SUMENEP – Kasus dugaan penipuan oleh Istri Ketua DPRD Sumenep ahirnya menemui titik terang. Polres Sumenep akan menuntaskan laporan tersebut, (Rabu/15/09/2021)
Kasubag Humas Polres Sumenep AKP Widiarti menjelaskan, bahwa pihak penyidik akan segera tuntaskan perkara tersebut dan masi tahap lidik terhadap para saksi-saksi.
“saat ini sudah melakukan lidik, insyaallah dalam Minggu dekat ini Satrekrim akan melakukan gelar perkara,” Ucapnya Rabu, (15/9/2021)
Widi juga menjelaskan bahwa, untuk naik ke tingkat penyidikan, masih menunggu gelar perkara yang akan dilakukan oleh pihak Reskrim Polres Sumenep
“Masalah korban korban lain nya, kami tidak ikut campur, tapi rana nya penyidikan,” Ujar Widi
Sebelumnya diberitakan, kasus dugaan tindak pidana penipuan tes Calon Pegawai Negeri Sipil (CPNS) di Sumenep dilaporan oleh JM, Warga Ambunten ke Polres setempat.
Dugaan tindak penipuan CPNS 2013 lalu itu, korban mengaku diiming-imingi menjadi abdi negara oleh RM (istri ketua DPRD Sumenep), warga Desa Matanair, Kecamatan Rubaru.
RM dilaporkan JM, Warga Ambunten ke Polres Sumenep, pada 24 Agustus 2020 lalu. Dengan dasar bukti lapor LP-B/195/VIII/RES.1.11/2020/RESRKRIM.SPKT Polres Sumenep. Dugaan penipuan itu terjadi lantaran korban juga sudah menyetor sejumlah uang kepada terlapor.
Dalam laporannya, dugaan penipuan itu berawal saat korban berkeinginan menjadi pegawai negeri.
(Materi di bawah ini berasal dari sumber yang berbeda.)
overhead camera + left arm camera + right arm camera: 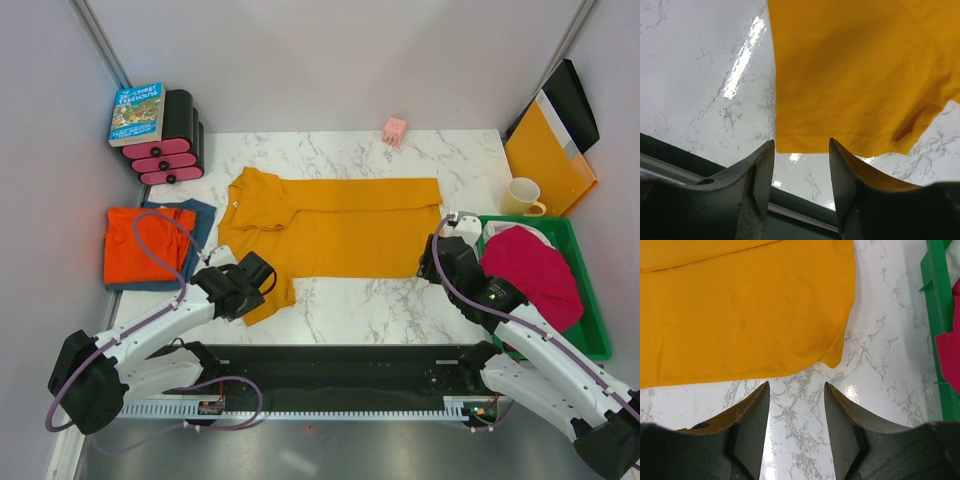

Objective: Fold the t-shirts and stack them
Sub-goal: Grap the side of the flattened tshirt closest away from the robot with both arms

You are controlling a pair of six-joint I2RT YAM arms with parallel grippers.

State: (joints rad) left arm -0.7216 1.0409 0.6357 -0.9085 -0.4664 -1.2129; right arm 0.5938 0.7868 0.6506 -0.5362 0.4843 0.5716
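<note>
The mustard-yellow t-shirt (335, 225) lies spread flat across the middle of the marble table. My left gripper (268, 285) is at its near left sleeve. In the left wrist view the left gripper (801, 145) stands open, its tips just short of the yellow hem (840, 145), with nothing between the fingers. My right gripper (432, 262) hovers at the shirt's near right corner, and in the right wrist view it (796, 385) is open over bare marble below that corner (835, 357). A folded red-orange t-shirt (140, 245) rests on the blue one (203, 215) at the left. The magenta t-shirt (535, 275) lies bunched in the green tray (592, 335).
A book (137, 113) leans on a black and pink stack (168, 150) at the back left. A small pink object (395, 130) sits at the back edge. A cream mug (524, 196) and a yellow-orange folder (548, 160) stand at the back right. A black strip (340, 375) runs along the near edge.
</note>
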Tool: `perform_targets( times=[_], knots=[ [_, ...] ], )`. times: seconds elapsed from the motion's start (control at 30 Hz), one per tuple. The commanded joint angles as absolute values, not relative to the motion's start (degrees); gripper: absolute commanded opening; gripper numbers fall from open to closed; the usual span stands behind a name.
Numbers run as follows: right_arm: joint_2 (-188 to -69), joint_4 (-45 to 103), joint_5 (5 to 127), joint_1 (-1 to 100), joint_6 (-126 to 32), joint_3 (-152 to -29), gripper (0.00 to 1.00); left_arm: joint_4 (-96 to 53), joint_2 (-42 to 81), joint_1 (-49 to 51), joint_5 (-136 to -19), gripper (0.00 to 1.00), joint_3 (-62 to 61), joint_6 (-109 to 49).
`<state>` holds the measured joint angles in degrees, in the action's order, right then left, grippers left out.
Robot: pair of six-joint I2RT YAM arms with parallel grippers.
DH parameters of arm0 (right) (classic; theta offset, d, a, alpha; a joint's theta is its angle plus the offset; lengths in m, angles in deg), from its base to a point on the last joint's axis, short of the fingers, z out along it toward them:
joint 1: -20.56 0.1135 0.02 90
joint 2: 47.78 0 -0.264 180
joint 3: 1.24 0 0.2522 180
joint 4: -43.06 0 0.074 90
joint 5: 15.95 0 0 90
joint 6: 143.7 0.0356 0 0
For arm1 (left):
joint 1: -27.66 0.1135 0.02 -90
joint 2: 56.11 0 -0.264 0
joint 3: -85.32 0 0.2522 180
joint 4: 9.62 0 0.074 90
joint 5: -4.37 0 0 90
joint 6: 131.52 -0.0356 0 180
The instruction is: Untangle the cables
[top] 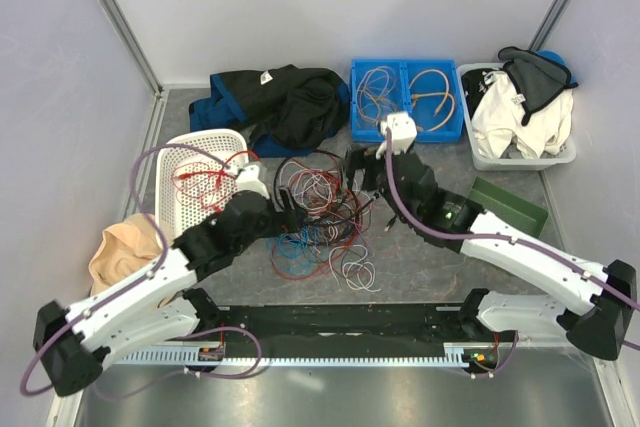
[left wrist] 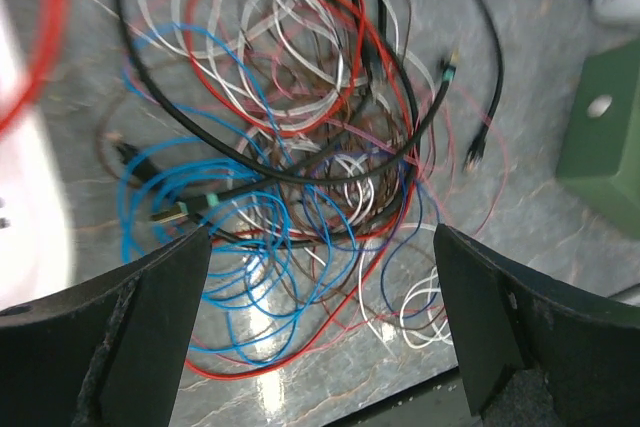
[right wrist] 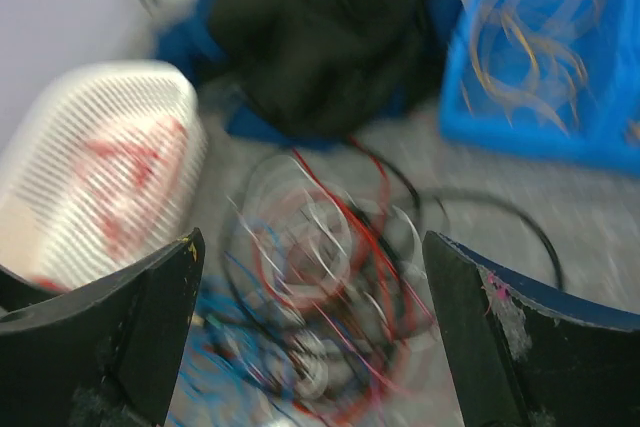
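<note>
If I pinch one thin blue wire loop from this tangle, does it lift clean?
Probably not: the thin blue wire loops lie slack and curled, so likely floppy. Red, white and black strands of the tangled wire pile cross them, so neighbours would probably drag along. Being so thin, the whole pile looks light and may slide.

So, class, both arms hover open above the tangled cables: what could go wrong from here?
The cables loop tightly through each other; the wide-open left fingers could close on several strands at once and tighten knots. Pulling one strand may drag the whole tangle against the white basket, where it could snag.
</note>
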<state>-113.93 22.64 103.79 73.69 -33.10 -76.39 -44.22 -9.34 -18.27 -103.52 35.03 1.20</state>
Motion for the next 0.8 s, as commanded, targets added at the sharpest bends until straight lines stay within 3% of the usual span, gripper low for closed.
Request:
perform_targets(
  times=[0.0, 0.27, 0.37, 0.47, 0.6, 0.77],
  knots=[
    [-108.45, 18.58, 108.32, 73.83, -29.89, -66.08, 0.98, -37.18, -1.98, -23.22, -104.0, 1.0, 32.19, 1.2],
    [-104.55, 21.65, 104.98, 73.82, -26.55, -51.74, 0.98, -34.89, 1.99, -24.37, -104.61, 1.0, 33.68, 2.95],
    [-108.41, 21.65, 111.3, 73.48, -25.14, -51.47, 0.98, -32.97, 1.2, -24.37, -103.39, 1.0, 35.52, 4.62],
    [-114.99, 21.92, 108.87, 68.13, -23.56, -52.53, 0.98, -31.73, 0.76, -24.37, -101.55, 0.97, 36.76, 5.77],
    [-119.32, 27.87, 99.21, 59.08, -21.45, -50.96, 0.88, -31.56, 0.14, -24.37, -99.87, 0.94, 38.42, 7.34],
    [-122.31, 35.62, 90.94, 58.44, -18.38, -51.56, 0.77, -31.2, -1.96, -24.37, -99.6, 0.93, 41.68, 9.19]
  ],
)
Korban yang tengah mencari jalan untuk bisa lolos, bertanya kepada temannya FAT dan diarahkan ke terlapor, RM. Akhirnya, korban langsung mendatangi terlapor dan menjalin komunikasi.
Sehingga, setelah itu akhirnya terlapor mengaku bisa meloloskan menjadi CPNS. Tentunya, dengan membayar uang sebesar Rp 60 juta, itu dibayar lunas ketika sudah ada SK (Surat Keputusan).
Dalam perjanjian, korban ini tetap harus membayar uang muka atau DP (down payment). Maka, korban menjadi tertarik, dan kemudian menyerahkan uang sebesar Rp 40 juta. Sementara sisanya akan dibayar setelah lolos dan SK keluar.
Beberapa bulan berikutnya, terlapor meyakinkan korban dengan menyatakan SK sudah ada, dan meminta untuk dijemput di rumahnya. Sayangnya, SK tersebut disinyalir palsu, karena korban tetap tidak diangkat sebagai ASN, (Tim/Wh/Day).